Agency mortgage-backed securities gross issuance significantly rose in November, which was driven primarily by an increase in Fannie Mae’s products production, which was likely to due to the proposed increase of () sources tell HousingWire.
"There might be several reasons for higher issuance in November," agency MBS strategist Sarah Hu of Royal Bank of Scotland (RBS) said. "Some borrowers jumped to refinance their mortgages before the December G-fee hike."
Agency MBS gross issuance rose 45% month-over-month from $138 billion in October to more than $200 billion in November. Fannie Mae products were up 76%, from $60 billion to $105 billion, according to agency MBS strategists Hu and Ashley Gam of RBS.
Overall net issuance also rose from negative $15 billion to $56 billion, which is the greatest addition of supply to the market since August 2009.
The Federal Housing Finance Agency is targeting five states in its plan to adjust the guarantee fees Fannie Mae and Freddie Mac charge for single-family mortgages. It hopes to recover a portion of the “exceptionally high costs” the GSEs incur in cases of mortgage default in those states.
This is tripled from the previously raised guarantee fees charged to lenders by an average 10 basis points in order encourage private capital to fund the market.
Mortgage rates hit new record lows in September following the Federal Reserve’s announcement of its ended quantities easing program, which also fueled purchase and refinancing activity, Hu said.

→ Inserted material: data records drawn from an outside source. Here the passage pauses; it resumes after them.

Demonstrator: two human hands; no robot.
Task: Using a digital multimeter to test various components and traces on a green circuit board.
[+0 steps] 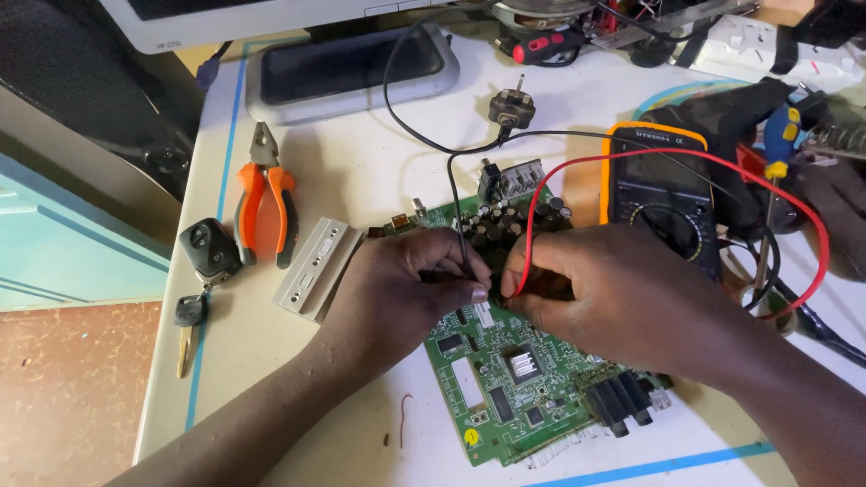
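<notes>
The left hand has its fingers curled nearly closed, thumb and forefinger pinching the black probe lead just above its tip; the right hand is closed the same way on the red probe lead. Both tips press down between the fingertips onto the green circuit board, which lies flat on the white table directly under both hands. The leads look thin, light and limp, so they are probably best held low on the stiff probe end. The board seems rigid but fragile, with a cluster of upright capacitors just beyond the fingertips; its bare edges look the safest grip. The yellow-edged multimeter sits beyond the right fingers, orange pliers well left of the left hand.
</notes>
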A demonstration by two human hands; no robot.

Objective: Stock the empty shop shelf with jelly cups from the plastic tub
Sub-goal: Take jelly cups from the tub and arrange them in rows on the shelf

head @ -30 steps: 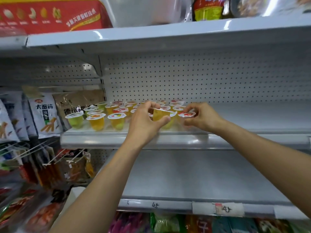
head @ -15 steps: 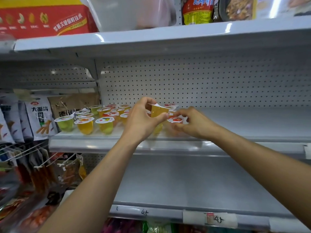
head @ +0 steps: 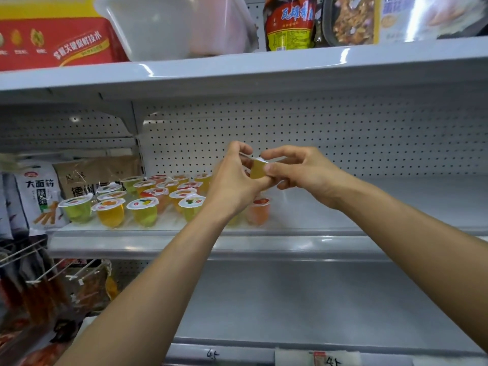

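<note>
A yellow jelly cup (head: pixel 257 169) is held in the air above the middle shelf (head: pixel 369 204). My left hand (head: pixel 232 180) grips it from the left and my right hand (head: pixel 303 171) pinches it from the right with thumb and fingers. Several jelly cups (head: pixel 144 211) in green, yellow and orange stand in rows on the left part of that shelf. An orange cup (head: pixel 258 210) stands at the right end of the front row, just under my hands. A clear plastic tub (head: pixel 171 25) sits on the top shelf.
Snack bags (head: pixel 39 191) hang and stand at the left of the cups. A red box (head: pixel 52 40) and food packets (head: pixel 289 22) share the top shelf with the tub. The lower shelf (head: pixel 290 299) shows a bare grey surface with price labels (head: pixel 317 359) on its front rail.
My right hand left the orange cup standing on the shelf and rose to meet the yellow cup. My left hand lifted that cup higher, and both hands now hold it.
</note>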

Capital Economics reported that the Fed will likely expand the third installment of QE3, which will ultimately replace the expiring Operation Twist.

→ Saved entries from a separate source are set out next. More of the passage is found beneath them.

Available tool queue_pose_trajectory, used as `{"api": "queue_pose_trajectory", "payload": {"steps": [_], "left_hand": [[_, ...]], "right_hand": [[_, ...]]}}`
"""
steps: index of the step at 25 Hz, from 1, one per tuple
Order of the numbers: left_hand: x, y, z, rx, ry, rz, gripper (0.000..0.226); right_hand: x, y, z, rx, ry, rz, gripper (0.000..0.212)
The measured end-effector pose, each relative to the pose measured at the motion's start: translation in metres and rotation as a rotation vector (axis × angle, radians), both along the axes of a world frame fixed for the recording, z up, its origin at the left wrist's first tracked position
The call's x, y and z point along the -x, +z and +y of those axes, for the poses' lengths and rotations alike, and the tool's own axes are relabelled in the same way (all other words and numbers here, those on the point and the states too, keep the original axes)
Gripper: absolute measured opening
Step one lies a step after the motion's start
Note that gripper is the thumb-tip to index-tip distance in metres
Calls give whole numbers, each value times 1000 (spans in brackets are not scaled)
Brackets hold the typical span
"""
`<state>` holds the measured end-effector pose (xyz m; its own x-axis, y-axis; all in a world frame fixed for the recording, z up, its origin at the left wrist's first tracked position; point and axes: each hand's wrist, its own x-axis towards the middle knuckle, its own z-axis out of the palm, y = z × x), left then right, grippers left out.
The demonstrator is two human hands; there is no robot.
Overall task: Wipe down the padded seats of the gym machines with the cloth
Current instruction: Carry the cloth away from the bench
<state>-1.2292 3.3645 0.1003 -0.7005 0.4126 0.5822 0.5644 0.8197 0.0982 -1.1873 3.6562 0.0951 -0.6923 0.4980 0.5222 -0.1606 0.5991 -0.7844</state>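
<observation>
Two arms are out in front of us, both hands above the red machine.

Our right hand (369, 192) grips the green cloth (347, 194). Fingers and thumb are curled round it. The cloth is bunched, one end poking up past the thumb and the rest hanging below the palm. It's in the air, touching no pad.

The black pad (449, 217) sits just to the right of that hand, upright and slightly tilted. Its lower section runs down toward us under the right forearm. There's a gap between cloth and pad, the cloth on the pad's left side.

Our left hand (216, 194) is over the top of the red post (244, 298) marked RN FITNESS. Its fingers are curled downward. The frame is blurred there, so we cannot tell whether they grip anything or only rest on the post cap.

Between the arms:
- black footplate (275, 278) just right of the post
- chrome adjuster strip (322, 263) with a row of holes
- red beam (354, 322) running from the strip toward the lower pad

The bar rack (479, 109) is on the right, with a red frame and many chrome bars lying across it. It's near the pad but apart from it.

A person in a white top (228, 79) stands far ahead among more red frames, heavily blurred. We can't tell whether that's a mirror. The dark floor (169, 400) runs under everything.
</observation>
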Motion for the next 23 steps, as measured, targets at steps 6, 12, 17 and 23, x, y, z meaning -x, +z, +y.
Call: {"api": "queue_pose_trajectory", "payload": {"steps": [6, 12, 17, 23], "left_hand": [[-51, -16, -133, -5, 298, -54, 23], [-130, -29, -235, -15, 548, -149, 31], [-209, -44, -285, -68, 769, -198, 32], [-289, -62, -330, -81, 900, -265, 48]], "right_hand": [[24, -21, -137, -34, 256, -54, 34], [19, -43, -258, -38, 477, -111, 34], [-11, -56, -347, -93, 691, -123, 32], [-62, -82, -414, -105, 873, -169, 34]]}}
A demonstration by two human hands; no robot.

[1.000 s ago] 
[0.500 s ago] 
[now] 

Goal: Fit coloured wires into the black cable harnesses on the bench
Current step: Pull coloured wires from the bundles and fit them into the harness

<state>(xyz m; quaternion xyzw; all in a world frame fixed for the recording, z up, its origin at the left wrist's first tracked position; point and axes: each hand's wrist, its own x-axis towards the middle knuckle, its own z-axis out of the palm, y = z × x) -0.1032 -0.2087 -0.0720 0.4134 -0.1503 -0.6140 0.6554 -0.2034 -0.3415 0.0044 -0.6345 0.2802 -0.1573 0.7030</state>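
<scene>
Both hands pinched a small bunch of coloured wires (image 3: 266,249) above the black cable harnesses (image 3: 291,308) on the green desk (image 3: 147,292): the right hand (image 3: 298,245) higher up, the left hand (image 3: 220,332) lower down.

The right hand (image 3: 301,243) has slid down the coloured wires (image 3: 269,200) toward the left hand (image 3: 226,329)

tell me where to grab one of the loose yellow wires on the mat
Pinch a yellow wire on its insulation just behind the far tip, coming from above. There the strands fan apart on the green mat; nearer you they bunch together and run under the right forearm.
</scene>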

The Fed could opt either to buy $40 billion of longer-term Treasury securities per month to match its MBS purchases or $45 billion to compensate for the purchases under Operation Twist. Another option is to double its purchases of MBS to $80 billion per month, according to Capital Economics.
The continued increase in streamlined refinancing activity for Home Affordable Refinance Program for various lenders such as Bank of America, which was noted in a previous RBS report.

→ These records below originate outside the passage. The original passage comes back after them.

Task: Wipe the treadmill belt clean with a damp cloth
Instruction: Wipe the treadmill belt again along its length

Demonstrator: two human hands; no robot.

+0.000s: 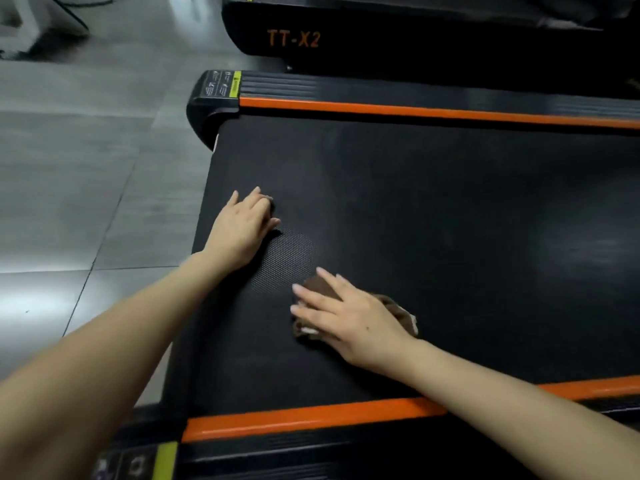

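Forearms (pixel 86 375) cut off; left hand (pixel 239 232) on belt (pixel 450 220), fingers' curl unclear; right hand's (pixel 349 317) flat fingers (pixel 311 296) press half-hidden cloth (pixel 398 313)

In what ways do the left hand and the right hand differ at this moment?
The right hand presses a brown cloth onto the belt; the left hand rests directly on the belt. The right hand's fingers are spread straight; the left hand's look bent. The left hand lies nearer the belt's end. Both lie palm down.

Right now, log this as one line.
right hand: flat on brown cloth | brown cloth: on treadmill belt | left hand: on belt
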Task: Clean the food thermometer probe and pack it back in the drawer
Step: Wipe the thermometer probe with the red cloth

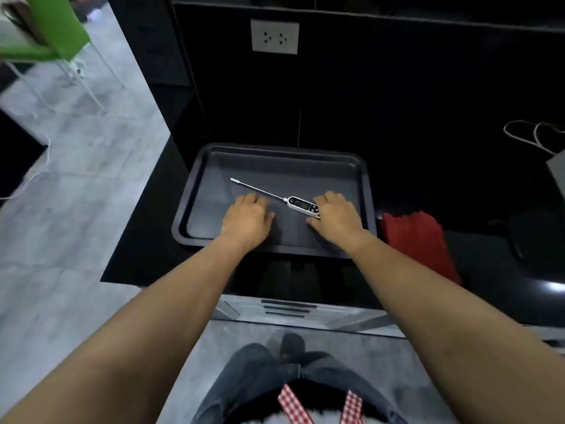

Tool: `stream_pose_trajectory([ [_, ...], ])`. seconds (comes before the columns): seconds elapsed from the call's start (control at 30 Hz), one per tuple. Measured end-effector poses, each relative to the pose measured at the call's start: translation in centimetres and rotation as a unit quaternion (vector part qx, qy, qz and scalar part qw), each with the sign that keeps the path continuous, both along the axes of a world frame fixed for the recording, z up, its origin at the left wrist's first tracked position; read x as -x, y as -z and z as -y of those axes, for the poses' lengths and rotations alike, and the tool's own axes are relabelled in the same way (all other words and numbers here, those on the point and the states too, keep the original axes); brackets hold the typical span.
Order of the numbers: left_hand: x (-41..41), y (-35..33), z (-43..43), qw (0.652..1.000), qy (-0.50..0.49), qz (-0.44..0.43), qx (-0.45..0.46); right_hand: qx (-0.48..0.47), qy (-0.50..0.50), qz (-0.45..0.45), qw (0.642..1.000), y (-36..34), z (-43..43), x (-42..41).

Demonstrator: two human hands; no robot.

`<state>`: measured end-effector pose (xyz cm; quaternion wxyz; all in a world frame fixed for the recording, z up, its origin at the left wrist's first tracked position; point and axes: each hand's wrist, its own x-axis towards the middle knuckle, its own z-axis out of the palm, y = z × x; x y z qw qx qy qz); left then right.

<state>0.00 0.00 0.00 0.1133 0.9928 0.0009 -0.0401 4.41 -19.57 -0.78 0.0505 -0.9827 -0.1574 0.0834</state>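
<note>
A white food thermometer lies flat in a dark baking tray on the black counter. Its thin metal probe points to the far left and ends in a white tip. My left hand rests palm down on the tray floor, just in front of the probe, holding nothing. My right hand also rests palm down, with its thumb side touching and covering the near right end of the thermometer's body. A red cloth lies on the counter to the right of the tray.
Below the counter's front edge is a grey metal front with dark slots. A wall socket sits on the black back wall. A dark rounded object and a bag with string handles are at the far right. A green chair stands on the floor to the left.
</note>
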Motion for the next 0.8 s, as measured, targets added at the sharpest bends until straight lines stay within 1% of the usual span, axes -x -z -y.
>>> stream_pose_trajectory([
  [0.1,-0.8,0.6,0.4,0.996,-0.053,-0.01,0.072,-0.004,-0.001,0.031,1.0,0.4,-0.2,-0.3],
  [0.17,-1.0,0.5,0.8,0.987,-0.09,-0.017,0.131,-0.009,-0.003,0.033,0.999,0.7,-0.3,-0.2],
  [0.27,-1.7,0.1,1.1,0.964,-0.154,-0.05,0.212,-0.039,0.001,0.046,0.998,0.8,-0.2,-0.2],
  [0.33,-2.2,0.1,1.3,0.936,-0.204,-0.084,0.275,-0.062,0.001,0.044,0.997,0.9,0.0,-0.1],
  [0.37,-2.6,0.2,1.4,0.907,-0.232,-0.098,0.337,-0.073,0.003,0.043,0.996,0.8,0.2,0.0],
  [0.4,-3.0,0.3,1.7,0.864,-0.262,-0.111,0.416,-0.086,0.006,0.042,0.995,0.6,0.3,0.0],
  [0.47,-3.4,0.1,2.3,0.757,-0.306,-0.143,0.559,-0.103,0.012,0.033,0.994,0.2,0.6,0.2],
  [0.5,-3.5,-0.2,2.6,0.708,-0.323,-0.151,0.609,-0.11,0.011,0.032,0.993,0.0,0.8,0.4],
  [0.53,-3.7,-0.4,2.8,0.67,-0.335,-0.149,0.646,-0.119,0.011,0.035,0.992,-0.1,1.0,0.6],
  [0.57,-3.9,-0.6,3.0,0.646,-0.342,-0.14,0.669,-0.129,0.014,0.041,0.991,-0.2,1.3,0.9],
  [0.6,-4.1,-0.7,3.1,0.634,-0.345,-0.129,0.68,-0.14,0.019,0.052,0.989,-0.4,1.5,1.4],
  [0.7,-4.4,-1.2,3.7,0.617,-0.349,-0.113,0.696,-0.169,0.039,0.083,0.981,-0.5,2.2,2.4],
  [0.8,-4.3,-2.1,5.1,0.583,-0.343,-0.132,0.725,-0.17,0.062,0.093,0.979,-0.8,3.2,3.3],
])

The available pool of eligible mortgages that qualify for the HARP refinancing continued to narrow among the big lenders.
Higher Fannie Mae issuance may also be correlated with both GSEs securities price differences, Hu said.
"Since Freddie securities have been traded behind FN securities, lenders may prefer to deliver more loans into Fannie securities, which increased their issuance volumes," she stated.